Work to complete: Copy each line of the material below that includes the string "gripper".
==============================
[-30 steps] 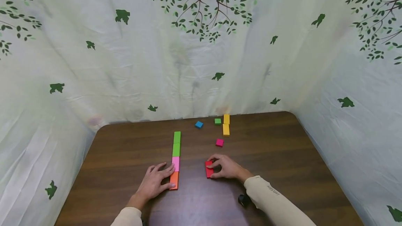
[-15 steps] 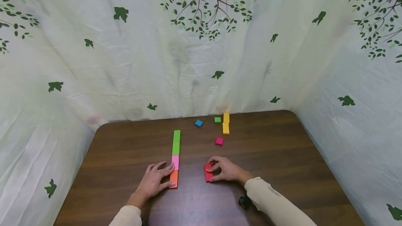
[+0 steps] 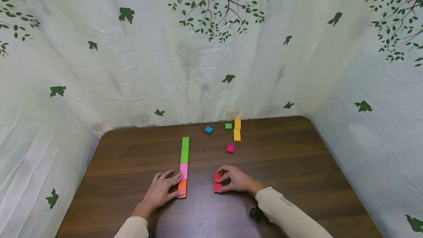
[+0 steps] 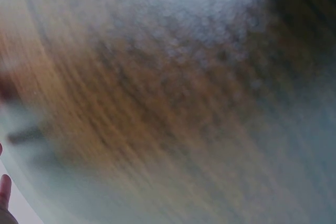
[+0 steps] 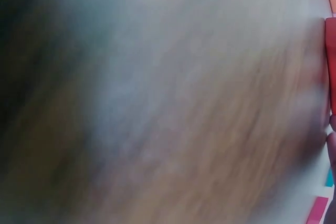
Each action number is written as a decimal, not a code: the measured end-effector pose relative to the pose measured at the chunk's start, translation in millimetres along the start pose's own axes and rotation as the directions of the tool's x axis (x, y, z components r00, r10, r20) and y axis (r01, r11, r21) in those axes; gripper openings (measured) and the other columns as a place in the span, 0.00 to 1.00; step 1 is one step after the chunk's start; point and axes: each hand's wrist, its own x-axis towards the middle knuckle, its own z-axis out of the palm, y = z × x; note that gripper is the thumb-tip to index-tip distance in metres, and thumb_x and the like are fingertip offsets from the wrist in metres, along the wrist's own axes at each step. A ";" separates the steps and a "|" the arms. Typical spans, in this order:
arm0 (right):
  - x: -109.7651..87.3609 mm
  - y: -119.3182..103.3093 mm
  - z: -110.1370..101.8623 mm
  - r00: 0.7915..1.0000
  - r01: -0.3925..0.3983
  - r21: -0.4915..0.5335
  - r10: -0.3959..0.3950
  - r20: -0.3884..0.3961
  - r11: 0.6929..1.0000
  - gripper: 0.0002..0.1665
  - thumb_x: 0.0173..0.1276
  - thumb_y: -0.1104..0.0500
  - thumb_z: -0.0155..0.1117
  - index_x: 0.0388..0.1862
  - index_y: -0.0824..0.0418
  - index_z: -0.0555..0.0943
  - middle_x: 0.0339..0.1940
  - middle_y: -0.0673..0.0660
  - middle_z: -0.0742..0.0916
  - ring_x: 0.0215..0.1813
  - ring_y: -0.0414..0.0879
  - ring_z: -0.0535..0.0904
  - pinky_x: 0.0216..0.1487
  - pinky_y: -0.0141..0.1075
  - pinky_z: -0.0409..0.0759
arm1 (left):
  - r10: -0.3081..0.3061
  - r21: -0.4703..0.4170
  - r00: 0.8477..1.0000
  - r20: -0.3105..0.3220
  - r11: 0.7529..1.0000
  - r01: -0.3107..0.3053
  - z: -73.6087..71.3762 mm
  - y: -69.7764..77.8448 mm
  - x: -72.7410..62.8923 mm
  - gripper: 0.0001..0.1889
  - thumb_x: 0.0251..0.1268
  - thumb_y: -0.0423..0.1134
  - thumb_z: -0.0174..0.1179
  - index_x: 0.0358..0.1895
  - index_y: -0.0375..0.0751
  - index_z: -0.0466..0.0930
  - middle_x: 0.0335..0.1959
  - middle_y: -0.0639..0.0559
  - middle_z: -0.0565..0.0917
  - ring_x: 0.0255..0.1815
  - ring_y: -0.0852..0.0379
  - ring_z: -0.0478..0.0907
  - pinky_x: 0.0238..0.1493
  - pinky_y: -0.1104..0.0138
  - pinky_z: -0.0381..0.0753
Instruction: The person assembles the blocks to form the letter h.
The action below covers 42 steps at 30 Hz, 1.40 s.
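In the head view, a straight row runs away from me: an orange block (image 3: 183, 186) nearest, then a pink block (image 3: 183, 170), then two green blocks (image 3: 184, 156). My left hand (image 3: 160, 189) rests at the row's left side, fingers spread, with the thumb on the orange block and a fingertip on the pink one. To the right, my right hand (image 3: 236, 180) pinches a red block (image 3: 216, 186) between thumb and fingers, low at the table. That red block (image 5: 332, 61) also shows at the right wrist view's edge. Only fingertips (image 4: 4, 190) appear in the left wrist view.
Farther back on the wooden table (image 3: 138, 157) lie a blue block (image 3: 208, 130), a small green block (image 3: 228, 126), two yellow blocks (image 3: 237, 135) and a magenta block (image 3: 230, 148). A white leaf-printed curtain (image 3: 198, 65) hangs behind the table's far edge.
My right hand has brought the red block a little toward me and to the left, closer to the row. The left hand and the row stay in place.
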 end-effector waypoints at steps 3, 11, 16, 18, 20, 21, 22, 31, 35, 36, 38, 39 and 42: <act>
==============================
Output for this exercise:
Each action number is written as a decimal, not a code: the measured end-effector pose relative to the pose measured at the chunk's start, translation in millimetres along the start pose's own axes and rotation as the directions of the tool's x axis (x, y, z components r00, r10, r20) and y axis (r01, r11, r21) in those axes; gripper openings (measured) and the other columns as a place in the span, 0.00 to 1.00; step 1 is one step after the chunk's start; point and axes: each hand's wrist, its own x-axis towards the middle knuckle, its own z-axis out of the palm, y = z × x; note that gripper is the thumb-tip to index-tip distance in metres, and thumb_x and the like are fingertip offsets from the wrist in metres, along the wrist's own axes at each step. A ";" separates the steps and a "|" the arms. Typical spans, in this order:
  - gripper: 0.0002..0.1665
  - gripper: 0.0001..0.1889

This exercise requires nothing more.